# Opinon On My Costume Idea?



## Sychoclown (Sep 1, 2005)

I don't know how much you think is too much ,but to me $50 is ok for an adult. I just saw one in a flyer sent to my house by these people.

Alice in Wonderland Queen of Hearts Adult Costume - Costumes


----------



## halloween_sucks_in_the_uk (Sep 28, 2008)

How about being Malice in wonderland, her evil doppelganger . You could copy the costume idea's or buy one of the costumes from the links below, also I've added a link to an illustration of the Dark Alice.

Adult Costumes: Malice in Horrorland dead Alice in Wonderland

Adult Malice In Wonderland Costume - Alice in Wonderland Costumes


Dark Alice illustration 

Dark alice in wonderland image by badillaM1 on Photobucket


----------



## Cheebs (May 13, 2008)

There's also the Cheshire cat costume from Spirit

Alice in Wonderland Cheshire Cat Adult Costume in Adult Costumes Women's Costumes TV & Movie Costumes

It got me thinking about doing that myself since it was so cute but I would make it myself.


----------



## MrsMyers666 (Oct 19, 2004)

*I would say to do the Queen of Hearts, just seems cooler.



halloween_sucks_in_the_uk said:



How about being Malice in wonderland, her evil doppelganger . You could copy the costume idea's or buy one of the costumes from the links below, also I've added a link to an illustration of the Dark Alice.

Adult Costumes: Malice in Horrorland dead Alice in Wonderland

Adult Malice In Wonderland Costume - Alice in Wonderland Costumes


Dark Alice illustration 

Dark alice in wonderland image by badillaM1 on Photobucket

Click to expand...

Love this idea though.

Are you looking for a not wearing so much type costume or are you trying to be true to the character as much as possible?
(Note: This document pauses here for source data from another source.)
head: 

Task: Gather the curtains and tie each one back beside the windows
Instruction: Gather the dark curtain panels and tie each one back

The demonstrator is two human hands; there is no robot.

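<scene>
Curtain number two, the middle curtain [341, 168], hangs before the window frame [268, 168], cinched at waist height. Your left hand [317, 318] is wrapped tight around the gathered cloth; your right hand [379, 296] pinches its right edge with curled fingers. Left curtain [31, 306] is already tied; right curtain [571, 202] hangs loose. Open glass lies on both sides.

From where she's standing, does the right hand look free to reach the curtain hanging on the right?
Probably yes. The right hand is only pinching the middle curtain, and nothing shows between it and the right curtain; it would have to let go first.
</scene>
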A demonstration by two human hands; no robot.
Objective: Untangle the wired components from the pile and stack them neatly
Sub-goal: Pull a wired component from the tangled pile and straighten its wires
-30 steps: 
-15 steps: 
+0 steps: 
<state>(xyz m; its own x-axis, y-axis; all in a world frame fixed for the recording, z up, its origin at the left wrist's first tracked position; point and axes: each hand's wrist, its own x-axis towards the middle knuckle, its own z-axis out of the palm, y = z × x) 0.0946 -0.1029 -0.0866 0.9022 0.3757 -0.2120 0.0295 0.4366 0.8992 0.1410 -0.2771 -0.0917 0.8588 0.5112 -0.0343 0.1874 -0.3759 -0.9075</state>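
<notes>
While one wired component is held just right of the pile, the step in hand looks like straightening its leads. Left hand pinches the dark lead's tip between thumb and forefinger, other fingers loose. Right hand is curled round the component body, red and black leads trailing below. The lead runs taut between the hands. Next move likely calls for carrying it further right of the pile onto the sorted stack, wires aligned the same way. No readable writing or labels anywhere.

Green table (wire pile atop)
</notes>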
Right there would knock out a lot of the costumes posted.
*


----------



## Firefighter_Barbie (Sep 2, 2009)

Thanks for the replies everyone! I'm planning on doing either the Cheshire Cat or Queen of Hearts costume but with a twist...not too "adult-like" if you get my drift, but definatly not like the orginal. 

If I go with the Cheshire Cat, I'm going to most likely sew the costume and it will look extremely similar to this:

http://www.drcostume.co.uk/productcart/pc/catalog/83216_89_general.jpg

(but the skirt part will be a tad longer)

If I go with the Queen's costume, I'll probably sew most of it and it will look like this:

http://fancydressheaven.co.uk/bmz_cache/4/460813c77cdae3cbd46b62030a0f91d2.image.300x450.jpg

(without the tattered bottom of the dress)

So there are my choices and like I said I will most likely be sewing most or all of the costume myself with whichever one I do.

So what do you all think? Which one do you all like more or think is more associated with Alice?

Thanks again!
Kate


----------



## S1n1sterTech (Aug 29, 2009)

if yall going alice stile you should do it from the game


----------



## savagehaunter (Aug 22, 2009)

I like the cat idea the best. I think that you could order material on line if it is not available in you area in a fake fur paturn.


----------



## Cheebs (May 13, 2008)

Now I really like the Cheshire Cat version better, thanks for that image.

Honestly, either one could be associated with Alice. I also just thought up doing the Mad Hatter, a cute girl in a top hat is always a plus 

I did McGee's Alice 3 Halloweens ago and it was pretty awesome in the end.










Good luck with the decision making. I'm already having too many ideas in mind.


----------